**WHAT YOU NEED TO DO**
From the records, pick out and copy each line containing "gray".

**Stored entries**
Segment Open

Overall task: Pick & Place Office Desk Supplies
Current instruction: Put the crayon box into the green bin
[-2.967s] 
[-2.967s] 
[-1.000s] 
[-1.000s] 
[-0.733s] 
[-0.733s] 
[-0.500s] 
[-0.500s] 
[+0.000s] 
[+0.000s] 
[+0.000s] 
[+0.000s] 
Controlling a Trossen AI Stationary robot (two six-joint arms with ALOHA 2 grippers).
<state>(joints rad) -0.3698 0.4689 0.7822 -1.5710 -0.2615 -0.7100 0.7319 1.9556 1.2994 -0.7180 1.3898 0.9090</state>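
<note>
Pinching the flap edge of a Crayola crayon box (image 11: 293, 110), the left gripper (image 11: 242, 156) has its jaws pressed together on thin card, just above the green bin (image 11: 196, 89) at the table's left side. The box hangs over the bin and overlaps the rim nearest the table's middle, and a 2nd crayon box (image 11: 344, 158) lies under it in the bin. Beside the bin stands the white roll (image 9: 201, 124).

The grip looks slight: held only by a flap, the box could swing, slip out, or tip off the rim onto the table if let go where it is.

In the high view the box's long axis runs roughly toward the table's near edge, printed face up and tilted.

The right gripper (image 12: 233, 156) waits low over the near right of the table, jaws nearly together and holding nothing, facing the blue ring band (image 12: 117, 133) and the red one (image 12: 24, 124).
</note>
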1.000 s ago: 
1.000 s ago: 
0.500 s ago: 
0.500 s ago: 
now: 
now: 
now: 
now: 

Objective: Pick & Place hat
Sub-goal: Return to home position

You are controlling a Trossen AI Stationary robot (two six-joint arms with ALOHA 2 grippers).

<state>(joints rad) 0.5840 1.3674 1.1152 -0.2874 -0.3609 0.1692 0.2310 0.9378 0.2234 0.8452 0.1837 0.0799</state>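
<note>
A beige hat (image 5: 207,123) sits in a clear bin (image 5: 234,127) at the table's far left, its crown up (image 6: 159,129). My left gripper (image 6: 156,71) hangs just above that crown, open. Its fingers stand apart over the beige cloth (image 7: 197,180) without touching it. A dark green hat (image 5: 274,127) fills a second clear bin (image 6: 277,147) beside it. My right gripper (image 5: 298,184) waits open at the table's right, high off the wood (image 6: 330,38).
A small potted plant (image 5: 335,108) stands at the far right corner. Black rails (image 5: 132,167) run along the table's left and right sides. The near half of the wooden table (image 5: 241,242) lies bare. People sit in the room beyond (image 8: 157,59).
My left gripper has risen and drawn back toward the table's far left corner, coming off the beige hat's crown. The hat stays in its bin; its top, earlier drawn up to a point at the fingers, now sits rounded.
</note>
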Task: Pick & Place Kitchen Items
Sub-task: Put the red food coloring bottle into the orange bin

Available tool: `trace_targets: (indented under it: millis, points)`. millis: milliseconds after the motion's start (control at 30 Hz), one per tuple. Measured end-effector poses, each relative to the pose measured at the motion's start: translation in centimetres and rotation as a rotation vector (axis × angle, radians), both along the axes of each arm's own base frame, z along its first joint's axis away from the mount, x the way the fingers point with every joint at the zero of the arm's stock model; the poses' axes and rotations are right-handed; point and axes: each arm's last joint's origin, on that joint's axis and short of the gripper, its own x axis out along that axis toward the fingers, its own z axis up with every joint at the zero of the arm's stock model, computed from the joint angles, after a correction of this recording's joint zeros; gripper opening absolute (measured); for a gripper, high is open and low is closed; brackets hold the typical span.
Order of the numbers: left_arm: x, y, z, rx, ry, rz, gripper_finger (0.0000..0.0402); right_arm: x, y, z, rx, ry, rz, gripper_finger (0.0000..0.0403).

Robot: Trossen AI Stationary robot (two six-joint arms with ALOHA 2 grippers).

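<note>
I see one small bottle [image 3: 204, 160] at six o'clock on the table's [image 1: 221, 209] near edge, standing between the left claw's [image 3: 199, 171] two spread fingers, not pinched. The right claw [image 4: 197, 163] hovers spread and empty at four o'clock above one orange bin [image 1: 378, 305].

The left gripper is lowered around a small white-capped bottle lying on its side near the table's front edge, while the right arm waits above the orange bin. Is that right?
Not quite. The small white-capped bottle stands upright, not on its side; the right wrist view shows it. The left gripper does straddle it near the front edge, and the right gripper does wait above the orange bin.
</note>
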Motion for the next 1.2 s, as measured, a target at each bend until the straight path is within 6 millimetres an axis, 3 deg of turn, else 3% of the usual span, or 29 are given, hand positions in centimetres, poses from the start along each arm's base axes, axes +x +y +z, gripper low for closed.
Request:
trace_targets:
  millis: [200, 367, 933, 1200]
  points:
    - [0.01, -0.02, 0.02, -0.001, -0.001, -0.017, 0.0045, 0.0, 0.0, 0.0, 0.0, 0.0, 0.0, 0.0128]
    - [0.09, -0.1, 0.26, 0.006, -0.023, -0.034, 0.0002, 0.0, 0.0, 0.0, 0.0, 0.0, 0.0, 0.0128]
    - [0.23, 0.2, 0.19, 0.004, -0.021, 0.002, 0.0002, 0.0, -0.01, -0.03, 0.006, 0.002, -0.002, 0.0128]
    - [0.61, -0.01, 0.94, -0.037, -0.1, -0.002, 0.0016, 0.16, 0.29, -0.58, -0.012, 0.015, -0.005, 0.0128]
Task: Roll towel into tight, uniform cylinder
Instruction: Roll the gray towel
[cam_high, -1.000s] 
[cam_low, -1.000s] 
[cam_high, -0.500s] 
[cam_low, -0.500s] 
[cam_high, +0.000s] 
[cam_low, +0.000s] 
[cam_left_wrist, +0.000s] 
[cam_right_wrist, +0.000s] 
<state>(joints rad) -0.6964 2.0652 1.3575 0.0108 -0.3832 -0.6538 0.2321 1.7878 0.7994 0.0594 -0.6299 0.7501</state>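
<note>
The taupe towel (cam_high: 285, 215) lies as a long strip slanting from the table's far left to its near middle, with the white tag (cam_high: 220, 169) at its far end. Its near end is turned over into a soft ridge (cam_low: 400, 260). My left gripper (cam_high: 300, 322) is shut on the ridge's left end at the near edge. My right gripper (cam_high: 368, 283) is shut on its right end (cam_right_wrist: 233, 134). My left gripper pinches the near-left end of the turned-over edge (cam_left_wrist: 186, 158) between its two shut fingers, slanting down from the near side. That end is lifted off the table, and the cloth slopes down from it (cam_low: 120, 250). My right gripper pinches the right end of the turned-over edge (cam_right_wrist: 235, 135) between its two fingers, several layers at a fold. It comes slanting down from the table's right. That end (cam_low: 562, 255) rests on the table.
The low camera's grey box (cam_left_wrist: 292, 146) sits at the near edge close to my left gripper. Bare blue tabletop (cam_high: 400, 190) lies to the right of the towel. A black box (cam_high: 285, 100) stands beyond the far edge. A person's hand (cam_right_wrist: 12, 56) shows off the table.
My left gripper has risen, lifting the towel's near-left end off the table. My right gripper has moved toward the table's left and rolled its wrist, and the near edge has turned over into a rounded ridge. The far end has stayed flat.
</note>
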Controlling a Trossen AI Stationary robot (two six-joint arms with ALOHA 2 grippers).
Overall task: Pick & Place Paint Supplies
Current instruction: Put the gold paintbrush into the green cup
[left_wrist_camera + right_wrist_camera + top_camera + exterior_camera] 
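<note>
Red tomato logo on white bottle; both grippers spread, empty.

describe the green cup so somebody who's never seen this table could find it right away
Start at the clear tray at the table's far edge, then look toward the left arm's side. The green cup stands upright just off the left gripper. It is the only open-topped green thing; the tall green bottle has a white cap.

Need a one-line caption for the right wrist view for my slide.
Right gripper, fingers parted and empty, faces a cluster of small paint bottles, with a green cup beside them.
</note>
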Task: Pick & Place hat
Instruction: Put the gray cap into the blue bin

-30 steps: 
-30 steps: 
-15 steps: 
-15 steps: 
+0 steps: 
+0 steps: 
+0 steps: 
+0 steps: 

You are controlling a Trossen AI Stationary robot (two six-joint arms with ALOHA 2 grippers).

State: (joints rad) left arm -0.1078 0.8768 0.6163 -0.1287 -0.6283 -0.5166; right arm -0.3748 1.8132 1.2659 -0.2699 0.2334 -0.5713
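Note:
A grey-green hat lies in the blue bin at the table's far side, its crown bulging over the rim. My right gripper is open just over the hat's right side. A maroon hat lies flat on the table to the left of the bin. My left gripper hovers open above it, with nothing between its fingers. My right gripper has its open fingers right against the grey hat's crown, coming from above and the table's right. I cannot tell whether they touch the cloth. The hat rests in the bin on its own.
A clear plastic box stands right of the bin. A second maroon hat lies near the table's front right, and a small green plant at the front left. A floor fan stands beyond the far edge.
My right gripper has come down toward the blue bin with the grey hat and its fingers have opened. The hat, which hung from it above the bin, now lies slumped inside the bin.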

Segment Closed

**EXERCISE SOLUTION**
Instruction: Roll the gray towel
Instruction: Put the gray cap into the blue bin

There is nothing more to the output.